Intime – Indonesia berencana mengirim puluhan ribu prajurit zeni dan tenaga medis ke Gaza, Palestina. Pengiriman pasukan itu dikaitkan dengan pembentukan International Stabilization Force (ISF) oleh Dewan Perdamaian atau Board of Peace (BoP) untuk menjaga stabilitas konflik Palestina.
Guru Besar Hukum Internasional Universitas Indonesia Hikmahanto Juwana mengingatkan ada empat hal penting yang harus diperhatikan sebelum rencana tersebut direalisasikan.
Pertama, pengiriman pasukan harus berada dalam kerangka Perserikatan Bangsa-Bangsa (PBB) dan memiliki mandat dari Dewan Keamanan PBB. Menurut Hikmahanto, mandat tersebut menjadi dasar hukum dan legitimasi kehadiran pasukan Indonesia.
“Indikasinya para prajurit kita berada di bawah PBB adalah penggunaan baret biru PBB. Bila tidak, maka pasukan bentukan BoP,” kata Hikmahanto dalam keterangan tertulis, Rabu (11/2).
Kedua, ia menyoroti situasi keamanan di Gaza yang masih rawan. Serangan Israel disebut masih berlangsung di beberapa titik, sehingga diperlukan jaminan keamanan bagi pasukan Indonesia yang akan bertugas.

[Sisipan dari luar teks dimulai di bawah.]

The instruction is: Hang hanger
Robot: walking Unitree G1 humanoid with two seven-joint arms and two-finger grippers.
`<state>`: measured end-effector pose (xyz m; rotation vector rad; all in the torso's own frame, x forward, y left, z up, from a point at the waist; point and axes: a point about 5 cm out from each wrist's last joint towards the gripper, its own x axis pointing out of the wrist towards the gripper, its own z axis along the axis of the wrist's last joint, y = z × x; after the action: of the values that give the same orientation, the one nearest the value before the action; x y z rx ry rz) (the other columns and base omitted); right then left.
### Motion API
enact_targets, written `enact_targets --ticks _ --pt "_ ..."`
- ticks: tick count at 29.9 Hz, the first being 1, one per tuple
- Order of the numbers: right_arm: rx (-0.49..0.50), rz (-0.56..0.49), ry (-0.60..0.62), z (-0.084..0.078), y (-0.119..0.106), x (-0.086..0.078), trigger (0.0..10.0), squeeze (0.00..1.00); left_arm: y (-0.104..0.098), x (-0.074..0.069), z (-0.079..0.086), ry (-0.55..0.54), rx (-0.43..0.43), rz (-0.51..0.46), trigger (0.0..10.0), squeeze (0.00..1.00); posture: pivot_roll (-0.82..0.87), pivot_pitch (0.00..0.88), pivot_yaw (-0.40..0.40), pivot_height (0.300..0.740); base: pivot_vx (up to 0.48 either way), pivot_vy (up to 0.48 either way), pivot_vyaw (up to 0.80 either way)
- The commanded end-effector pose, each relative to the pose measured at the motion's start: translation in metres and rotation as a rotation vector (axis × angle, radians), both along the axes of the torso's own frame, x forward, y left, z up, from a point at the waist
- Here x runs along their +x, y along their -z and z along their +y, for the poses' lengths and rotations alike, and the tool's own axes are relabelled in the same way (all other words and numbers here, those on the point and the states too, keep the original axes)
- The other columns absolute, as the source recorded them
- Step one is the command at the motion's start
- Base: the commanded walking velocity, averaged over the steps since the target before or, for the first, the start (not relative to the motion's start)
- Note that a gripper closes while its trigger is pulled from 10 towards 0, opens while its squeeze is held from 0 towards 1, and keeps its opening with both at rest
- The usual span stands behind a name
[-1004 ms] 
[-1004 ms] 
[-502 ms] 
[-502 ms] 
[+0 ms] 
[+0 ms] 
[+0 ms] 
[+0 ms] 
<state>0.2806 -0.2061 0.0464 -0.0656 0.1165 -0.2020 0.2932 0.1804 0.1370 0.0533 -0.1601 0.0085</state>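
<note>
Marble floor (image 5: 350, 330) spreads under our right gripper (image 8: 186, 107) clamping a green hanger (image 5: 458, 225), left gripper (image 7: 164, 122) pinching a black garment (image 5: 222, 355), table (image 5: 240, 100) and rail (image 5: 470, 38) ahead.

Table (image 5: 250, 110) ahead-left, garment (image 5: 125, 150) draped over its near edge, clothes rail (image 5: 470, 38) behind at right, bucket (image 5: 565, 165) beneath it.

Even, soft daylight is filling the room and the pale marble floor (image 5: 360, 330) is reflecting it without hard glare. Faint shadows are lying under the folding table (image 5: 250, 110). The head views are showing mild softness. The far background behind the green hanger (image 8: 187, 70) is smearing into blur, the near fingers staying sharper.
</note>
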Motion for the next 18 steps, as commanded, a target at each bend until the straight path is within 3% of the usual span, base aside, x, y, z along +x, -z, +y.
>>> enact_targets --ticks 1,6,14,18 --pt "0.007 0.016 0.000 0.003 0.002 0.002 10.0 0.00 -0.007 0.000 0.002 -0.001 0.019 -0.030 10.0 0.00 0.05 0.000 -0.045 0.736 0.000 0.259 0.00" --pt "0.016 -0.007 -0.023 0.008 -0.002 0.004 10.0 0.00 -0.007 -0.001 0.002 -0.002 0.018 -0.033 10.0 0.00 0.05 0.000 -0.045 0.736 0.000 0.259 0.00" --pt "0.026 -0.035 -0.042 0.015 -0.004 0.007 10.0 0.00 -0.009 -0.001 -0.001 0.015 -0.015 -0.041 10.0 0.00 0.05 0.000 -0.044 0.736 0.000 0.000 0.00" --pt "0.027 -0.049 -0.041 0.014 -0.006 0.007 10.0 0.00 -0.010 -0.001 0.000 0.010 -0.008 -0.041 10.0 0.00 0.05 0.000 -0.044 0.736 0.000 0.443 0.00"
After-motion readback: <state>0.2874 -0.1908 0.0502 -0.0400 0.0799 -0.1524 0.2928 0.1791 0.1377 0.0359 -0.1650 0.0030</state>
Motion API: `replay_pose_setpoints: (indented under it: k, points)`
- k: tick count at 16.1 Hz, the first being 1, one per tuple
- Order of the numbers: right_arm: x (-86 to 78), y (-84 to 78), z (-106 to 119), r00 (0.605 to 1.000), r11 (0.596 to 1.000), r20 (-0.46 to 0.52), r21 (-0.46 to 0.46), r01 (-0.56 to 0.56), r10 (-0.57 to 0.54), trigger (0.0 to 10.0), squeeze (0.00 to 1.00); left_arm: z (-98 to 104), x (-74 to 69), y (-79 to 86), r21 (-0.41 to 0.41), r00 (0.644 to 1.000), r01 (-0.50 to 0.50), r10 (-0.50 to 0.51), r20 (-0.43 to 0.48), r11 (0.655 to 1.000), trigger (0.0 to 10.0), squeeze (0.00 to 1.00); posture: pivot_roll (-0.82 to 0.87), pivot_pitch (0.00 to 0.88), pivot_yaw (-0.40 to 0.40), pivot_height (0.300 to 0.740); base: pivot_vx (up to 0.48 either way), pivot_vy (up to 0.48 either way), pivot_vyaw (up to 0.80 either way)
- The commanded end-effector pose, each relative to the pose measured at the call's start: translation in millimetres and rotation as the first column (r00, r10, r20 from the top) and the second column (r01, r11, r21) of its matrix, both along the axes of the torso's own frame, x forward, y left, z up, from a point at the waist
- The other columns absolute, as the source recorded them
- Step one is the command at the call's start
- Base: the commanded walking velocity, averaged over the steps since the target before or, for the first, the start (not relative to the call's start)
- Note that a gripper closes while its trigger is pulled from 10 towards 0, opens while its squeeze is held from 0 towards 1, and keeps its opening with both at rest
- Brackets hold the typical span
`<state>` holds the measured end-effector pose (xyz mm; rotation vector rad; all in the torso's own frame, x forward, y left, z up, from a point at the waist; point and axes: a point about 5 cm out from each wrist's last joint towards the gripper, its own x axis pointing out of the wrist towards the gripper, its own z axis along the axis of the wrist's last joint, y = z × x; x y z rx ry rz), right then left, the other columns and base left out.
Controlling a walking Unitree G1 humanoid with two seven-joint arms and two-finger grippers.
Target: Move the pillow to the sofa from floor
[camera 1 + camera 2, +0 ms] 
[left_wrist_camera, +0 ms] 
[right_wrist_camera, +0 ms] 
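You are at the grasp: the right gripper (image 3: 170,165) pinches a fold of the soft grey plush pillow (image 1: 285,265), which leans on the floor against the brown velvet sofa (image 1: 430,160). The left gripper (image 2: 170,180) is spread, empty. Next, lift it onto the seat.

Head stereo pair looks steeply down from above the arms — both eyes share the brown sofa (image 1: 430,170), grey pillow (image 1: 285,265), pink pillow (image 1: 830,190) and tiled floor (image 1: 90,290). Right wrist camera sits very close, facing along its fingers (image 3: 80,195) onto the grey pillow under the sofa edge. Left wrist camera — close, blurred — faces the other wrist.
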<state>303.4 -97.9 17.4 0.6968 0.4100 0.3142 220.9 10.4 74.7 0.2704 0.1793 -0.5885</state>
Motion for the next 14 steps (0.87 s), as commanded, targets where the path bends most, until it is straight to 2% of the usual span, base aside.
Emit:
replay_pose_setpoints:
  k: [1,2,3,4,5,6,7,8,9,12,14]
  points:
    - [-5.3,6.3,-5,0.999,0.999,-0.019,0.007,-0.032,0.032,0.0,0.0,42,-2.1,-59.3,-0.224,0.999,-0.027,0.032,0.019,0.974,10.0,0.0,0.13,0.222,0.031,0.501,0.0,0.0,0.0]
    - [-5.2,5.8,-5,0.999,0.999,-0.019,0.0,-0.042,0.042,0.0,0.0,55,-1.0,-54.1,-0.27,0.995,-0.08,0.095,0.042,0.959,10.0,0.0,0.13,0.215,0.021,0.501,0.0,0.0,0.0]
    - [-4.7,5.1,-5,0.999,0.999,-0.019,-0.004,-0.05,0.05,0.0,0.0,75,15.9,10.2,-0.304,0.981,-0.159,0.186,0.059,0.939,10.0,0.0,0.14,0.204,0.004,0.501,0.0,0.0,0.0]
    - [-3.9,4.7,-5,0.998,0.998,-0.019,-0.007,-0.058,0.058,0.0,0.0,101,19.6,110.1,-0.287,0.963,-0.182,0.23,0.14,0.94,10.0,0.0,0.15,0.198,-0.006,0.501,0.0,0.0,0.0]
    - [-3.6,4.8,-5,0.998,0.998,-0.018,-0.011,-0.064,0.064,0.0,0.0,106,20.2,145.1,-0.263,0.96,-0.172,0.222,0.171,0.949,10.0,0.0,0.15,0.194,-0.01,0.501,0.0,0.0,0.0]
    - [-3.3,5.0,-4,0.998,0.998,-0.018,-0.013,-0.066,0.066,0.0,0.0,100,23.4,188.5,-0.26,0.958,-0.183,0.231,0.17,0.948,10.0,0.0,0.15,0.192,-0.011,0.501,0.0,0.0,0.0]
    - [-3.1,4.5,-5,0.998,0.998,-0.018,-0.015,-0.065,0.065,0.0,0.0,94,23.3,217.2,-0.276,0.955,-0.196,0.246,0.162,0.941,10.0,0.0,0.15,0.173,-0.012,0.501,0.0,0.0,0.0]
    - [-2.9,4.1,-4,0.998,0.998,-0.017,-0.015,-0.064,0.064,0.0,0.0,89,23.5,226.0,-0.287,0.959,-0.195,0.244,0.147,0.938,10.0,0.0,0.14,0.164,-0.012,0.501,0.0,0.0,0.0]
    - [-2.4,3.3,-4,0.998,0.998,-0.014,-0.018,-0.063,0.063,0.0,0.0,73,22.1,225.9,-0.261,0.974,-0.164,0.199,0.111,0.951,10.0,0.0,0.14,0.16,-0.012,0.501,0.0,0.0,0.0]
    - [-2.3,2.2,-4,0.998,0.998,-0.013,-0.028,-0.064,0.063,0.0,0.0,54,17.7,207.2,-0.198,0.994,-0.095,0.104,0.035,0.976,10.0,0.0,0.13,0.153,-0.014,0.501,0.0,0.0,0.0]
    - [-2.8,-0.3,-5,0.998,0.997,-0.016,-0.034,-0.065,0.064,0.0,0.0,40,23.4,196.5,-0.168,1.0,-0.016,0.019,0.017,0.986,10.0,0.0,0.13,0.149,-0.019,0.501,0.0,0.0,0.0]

Hikmahanto mengingatkan potensi risiko keterlibatan langsung Indonesia dalam konflik bersenjata.
“Hal yang tidak diinginkan adalah pasukan Indonesia melakukan serangan balasan ke Israel karena tidak dapat mengendalikan emosinya. Pada akhirnya Indonesia akan larut dalam perang melawan Israel,” ujarnya.
Ketiga, persoalan anggaran juga dinilai krusial. Hikmahanto meminta pemerintah menjelaskan sumber pendanaan, jumlah personel yang dikirim, serta lamanya penugasan. Jika misi berada di bawah PBB, pembiayaan akan ditanggung PBB. Namun jika dalam kerangka BoP, anggaran berpotensi ditanggung Indonesia.
Keempat, rencana pengiriman pasukan harus dikomunikasikan secara terbuka kepada publik agar tidak menimbulkan kesalahpahaman.
“Jangan sampai publik tidak menyetujui karena menganggap pengiriman pasukan ini bukan untuk membantu rakyat Palestina dan menjaga gencatan senjata, tetapi justru melegitimasi tindakan Israel,” tegasnya.